Files
pytorch/third_party
Chris Thi c400c8e2e0 [ROCm] Add FP8 rowwise support to _scaled_grouped_mm + Submodule update (#159075)
Summary:

In this PR we integrate the [FBGEMM AMD FP8 rowwise scaling grouped GEMM kernel](https://github.com/pytorch/FBGEMM/tree/main/fbgemm_gpu/experimental/gen_ai/src/quantize/ck_extensions/fp8_rowwise_grouped) to add support for the `_scaled_grouped_mm` API on AMD. `_scaled_grouped_mm` is [currently supported on Nvidia](9faef3d17c/aten/src/ATen/native/cuda/Blas.cpp (L1614)), this PR aims to bring parity to AMD. Related: [[RFC]: PyTorch Low-Precision GEMMs Public API](https://github.com/pytorch/pytorch/issues/157950#top) #157950.

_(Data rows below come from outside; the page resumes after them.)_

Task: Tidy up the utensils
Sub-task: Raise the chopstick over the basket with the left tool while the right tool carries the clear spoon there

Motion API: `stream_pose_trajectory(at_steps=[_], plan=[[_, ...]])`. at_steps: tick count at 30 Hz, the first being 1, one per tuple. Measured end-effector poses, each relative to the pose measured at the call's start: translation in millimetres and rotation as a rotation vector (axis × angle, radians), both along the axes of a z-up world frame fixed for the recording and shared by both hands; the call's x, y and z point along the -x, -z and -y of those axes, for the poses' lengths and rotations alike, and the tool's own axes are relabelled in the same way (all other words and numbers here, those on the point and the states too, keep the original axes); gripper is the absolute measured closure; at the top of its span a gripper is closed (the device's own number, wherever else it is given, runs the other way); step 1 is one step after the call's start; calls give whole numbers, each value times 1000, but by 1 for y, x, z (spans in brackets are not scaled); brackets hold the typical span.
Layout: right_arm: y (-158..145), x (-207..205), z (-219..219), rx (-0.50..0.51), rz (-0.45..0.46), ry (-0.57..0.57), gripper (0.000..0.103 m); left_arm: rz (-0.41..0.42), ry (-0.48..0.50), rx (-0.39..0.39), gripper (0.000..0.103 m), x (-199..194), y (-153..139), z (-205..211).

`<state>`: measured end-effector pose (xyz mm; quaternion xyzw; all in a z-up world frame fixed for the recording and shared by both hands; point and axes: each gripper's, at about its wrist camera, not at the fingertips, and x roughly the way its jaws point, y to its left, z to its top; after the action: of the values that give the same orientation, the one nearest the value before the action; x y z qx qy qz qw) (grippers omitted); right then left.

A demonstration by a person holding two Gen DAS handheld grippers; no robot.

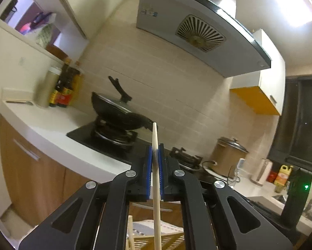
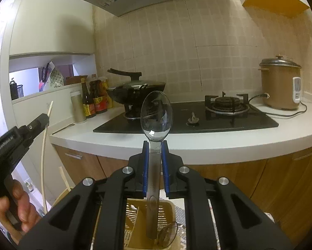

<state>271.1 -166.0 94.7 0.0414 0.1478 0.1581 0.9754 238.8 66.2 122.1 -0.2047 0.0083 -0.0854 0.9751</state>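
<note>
Clamping a pale chopstick (image 1: 156, 166) upright, the left gripper (image 1: 155, 148) is hanging before the stove. Right gripper (image 2: 155, 143) is pinching a clear spoon (image 2: 156, 116) by its handle, bowl up, handle end dipping into the slotted tan utensil holder (image 2: 170, 210) below.

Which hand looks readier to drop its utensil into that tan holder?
Right, probably. The right gripper holds the spoon upright with its handle end already over the holder. The left gripper holds its chopstick off to the side.
</note>
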Motion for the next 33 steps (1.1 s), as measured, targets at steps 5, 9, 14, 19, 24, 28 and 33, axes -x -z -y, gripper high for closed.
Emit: stream_pose_trajectory(at_steps=[5,9,14,19,24,28,33], plan=[[3,-1,0,13,1,8,93,27,-41,-22,100,1,2,1],[3,1,-2,28,23,30,93,76,-66,-39,100,5,0,3],[5,4,-6,60,43,41,93,102,-99,-33,99,-2,-1,2],[12,5,-11,96,53,41,93,64,-88,-65,100,-8,12,2],[19,5,-9,80,41,44,93,27,-92,-68,99,-9,27,1],[24,1,-5,66,14,34,93,22,-92,-70,99,-9,29,1],[25,7,1,38,5,8,93,2,-84,-77,99,-2,36,1]])
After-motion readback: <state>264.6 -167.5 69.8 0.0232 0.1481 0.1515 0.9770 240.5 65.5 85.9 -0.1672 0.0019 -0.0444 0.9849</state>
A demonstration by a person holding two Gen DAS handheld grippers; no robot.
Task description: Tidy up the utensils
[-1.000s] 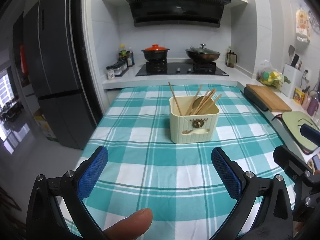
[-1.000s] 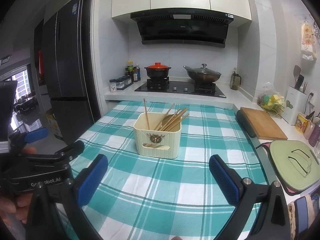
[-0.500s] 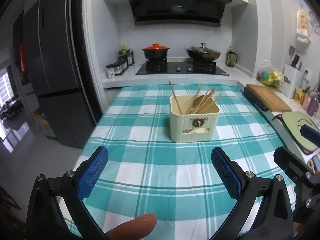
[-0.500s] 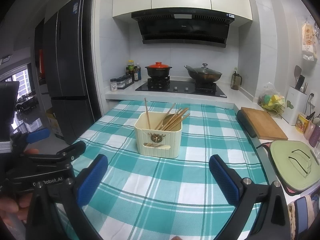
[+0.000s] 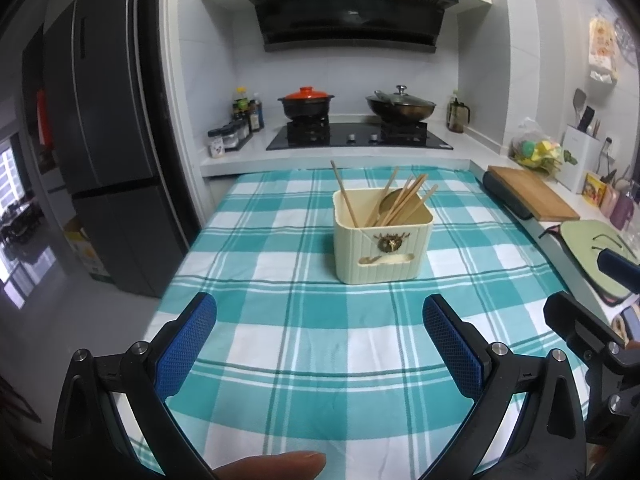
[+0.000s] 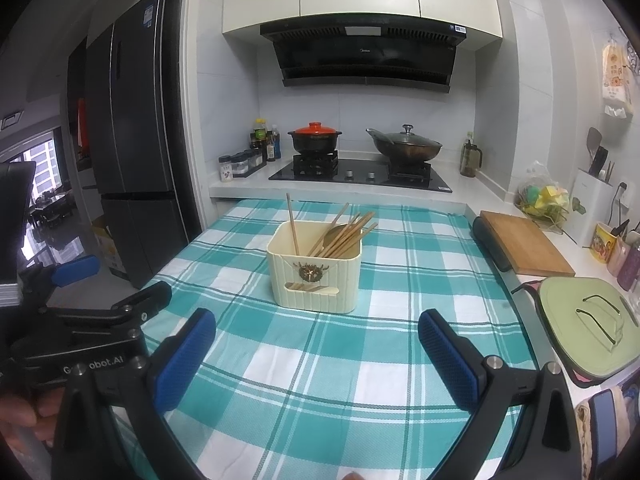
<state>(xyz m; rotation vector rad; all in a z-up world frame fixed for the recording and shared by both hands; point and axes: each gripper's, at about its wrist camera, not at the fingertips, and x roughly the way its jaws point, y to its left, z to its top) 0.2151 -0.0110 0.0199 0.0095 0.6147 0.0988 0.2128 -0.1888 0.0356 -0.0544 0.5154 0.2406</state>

The kernel is developed using the Composable Kernel framework. Only MI300X is currently supported. In the near future we plan to add support for MI350X as well. For data types we support FP8 e3m4.

The kernel support will be gated with the `USE_FBGEMM_GENAI` flag. We hope to enable this by default for relevant AMD builds.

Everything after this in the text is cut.